Exercise instructions -> Examine the records below. Report how many of their lines contain the word "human", with no other content.

Records ->
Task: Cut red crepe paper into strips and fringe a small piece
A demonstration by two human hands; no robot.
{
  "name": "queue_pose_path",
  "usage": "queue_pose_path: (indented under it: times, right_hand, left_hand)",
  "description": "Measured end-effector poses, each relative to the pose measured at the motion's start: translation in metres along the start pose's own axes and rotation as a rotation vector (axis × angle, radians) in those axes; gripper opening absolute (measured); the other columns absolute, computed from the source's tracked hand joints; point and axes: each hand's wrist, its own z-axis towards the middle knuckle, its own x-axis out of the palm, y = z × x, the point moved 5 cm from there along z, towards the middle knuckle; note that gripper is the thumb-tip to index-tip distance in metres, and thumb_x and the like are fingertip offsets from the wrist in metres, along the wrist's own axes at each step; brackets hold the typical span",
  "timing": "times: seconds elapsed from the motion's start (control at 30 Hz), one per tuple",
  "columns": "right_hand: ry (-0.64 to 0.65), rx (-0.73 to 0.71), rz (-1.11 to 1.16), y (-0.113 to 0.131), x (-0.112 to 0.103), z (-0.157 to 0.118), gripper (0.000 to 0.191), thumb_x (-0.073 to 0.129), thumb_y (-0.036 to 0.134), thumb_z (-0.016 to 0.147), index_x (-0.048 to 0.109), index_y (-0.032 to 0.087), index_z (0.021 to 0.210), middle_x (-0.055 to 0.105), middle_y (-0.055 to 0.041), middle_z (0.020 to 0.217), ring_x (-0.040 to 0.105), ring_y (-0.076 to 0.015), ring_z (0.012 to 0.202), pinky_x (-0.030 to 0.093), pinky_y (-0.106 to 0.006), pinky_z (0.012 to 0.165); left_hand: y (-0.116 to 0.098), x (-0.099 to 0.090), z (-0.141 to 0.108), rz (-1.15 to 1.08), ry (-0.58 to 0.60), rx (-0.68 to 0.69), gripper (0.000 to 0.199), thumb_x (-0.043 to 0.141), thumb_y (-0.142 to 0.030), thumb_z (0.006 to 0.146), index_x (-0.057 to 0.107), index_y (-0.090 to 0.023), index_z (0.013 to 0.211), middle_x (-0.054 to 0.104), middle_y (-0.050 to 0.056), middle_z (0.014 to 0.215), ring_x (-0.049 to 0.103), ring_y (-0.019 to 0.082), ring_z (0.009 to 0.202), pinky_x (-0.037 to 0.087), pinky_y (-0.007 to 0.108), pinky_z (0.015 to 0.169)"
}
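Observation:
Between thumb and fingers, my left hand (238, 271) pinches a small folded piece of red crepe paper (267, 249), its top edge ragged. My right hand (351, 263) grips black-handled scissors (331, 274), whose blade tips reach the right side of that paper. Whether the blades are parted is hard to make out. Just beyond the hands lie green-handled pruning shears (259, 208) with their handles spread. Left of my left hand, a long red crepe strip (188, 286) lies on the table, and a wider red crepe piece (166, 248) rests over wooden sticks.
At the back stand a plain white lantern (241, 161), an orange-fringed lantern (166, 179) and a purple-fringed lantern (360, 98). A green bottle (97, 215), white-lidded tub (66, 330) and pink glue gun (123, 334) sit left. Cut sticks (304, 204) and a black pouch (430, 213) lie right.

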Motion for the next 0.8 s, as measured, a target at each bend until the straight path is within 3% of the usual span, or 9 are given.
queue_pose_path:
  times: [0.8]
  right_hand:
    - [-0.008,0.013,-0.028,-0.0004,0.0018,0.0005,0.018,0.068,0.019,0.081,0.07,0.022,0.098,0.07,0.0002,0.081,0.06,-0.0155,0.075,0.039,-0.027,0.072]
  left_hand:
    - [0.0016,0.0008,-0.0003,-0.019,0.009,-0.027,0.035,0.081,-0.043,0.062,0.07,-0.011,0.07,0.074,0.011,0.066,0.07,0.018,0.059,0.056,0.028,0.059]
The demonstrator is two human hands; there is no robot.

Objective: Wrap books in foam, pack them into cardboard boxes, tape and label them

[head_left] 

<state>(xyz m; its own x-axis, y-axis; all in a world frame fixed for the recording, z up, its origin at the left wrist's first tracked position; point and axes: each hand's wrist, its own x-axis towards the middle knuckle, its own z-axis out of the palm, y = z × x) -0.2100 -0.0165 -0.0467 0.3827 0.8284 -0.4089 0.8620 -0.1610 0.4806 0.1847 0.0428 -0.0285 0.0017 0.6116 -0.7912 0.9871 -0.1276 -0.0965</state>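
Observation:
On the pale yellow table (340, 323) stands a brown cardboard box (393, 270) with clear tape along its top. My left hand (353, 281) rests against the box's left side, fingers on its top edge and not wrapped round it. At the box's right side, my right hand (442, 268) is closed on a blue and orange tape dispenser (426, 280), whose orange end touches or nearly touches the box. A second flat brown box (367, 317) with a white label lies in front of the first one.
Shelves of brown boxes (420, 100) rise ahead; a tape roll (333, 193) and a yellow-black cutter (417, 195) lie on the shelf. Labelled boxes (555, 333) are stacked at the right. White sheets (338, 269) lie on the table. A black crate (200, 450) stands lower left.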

Result for this task -> 2